• _Input data_

================================

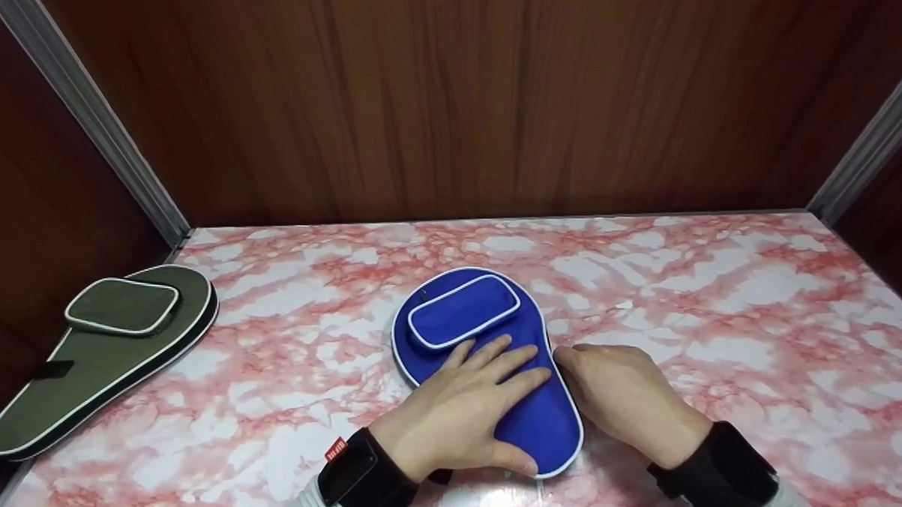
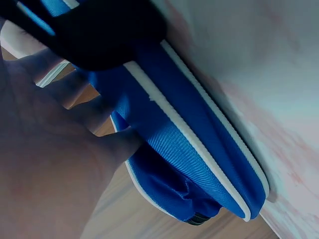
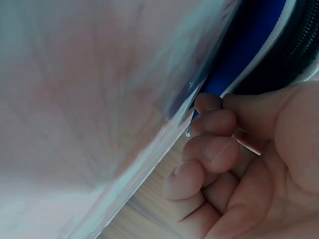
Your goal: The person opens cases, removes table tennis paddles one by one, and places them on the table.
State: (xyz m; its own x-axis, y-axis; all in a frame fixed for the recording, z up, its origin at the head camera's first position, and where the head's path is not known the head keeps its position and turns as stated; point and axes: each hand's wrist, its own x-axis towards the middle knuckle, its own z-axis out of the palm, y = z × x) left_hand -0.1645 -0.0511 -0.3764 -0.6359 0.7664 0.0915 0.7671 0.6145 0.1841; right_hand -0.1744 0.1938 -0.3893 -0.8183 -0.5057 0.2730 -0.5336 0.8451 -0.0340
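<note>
A blue table tennis paddle case [image 1: 546,426] with white piping lies on the table, its round end away from me and a small pocket [image 1: 464,312] on top. My left hand [image 1: 464,415] rests on the case with its fingers spread. At the case's right side, my right hand [image 1: 626,395] has its fingers curled. In the right wrist view, thumb and forefinger pinch at the case's edge, close by the dark zipper [image 3: 305,42]. The zipper pull itself is hidden by the fingertips.
A green paddle case [image 1: 117,366] of the same shape, with a black strap [image 1: 53,369], lies at the table's left edge. Brown wood-grain panels [image 1: 456,103] stand behind and at both sides of the red-and-white marbled table [image 1: 756,317].
</note>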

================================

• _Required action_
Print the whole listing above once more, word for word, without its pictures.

• _Task answer_
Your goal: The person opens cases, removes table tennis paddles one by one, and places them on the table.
State: (xyz m; its own x-axis, y-axis; all in a frame fixed for the recording, z up, its origin at the head camera's first position, and where the head's path is not known the head keeps its position and turns as stated; point and axes: each hand's wrist, its own x-axis towards the middle knuckle, its own z-axis out of the palm, y = z × x) left_hand -0.1645 -0.0511 -0.3764 -0.6359 0.7664 0.0915 0.7671 0.6145 0.1841; right_hand -0.1744 0.1938 -0.3893 -0.8183 -0.5057 0.2730 -0.5336 0.8451 -0.0340
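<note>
A blue table tennis paddle case [image 1: 546,426] with white piping lies on the table, its round end away from me and a small pocket [image 1: 464,312] on top. My left hand [image 1: 464,415] rests on the case with its fingers spread. At the case's right side, my right hand [image 1: 626,395] has its fingers curled. In the right wrist view, thumb and forefinger pinch at the case's edge, close by the dark zipper [image 3: 305,42]. The zipper pull itself is hidden by the fingertips.
A green paddle case [image 1: 117,366] of the same shape, with a black strap [image 1: 53,369], lies at the table's left edge. Brown wood-grain panels [image 1: 456,103] stand behind and at both sides of the red-and-white marbled table [image 1: 756,317].
</note>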

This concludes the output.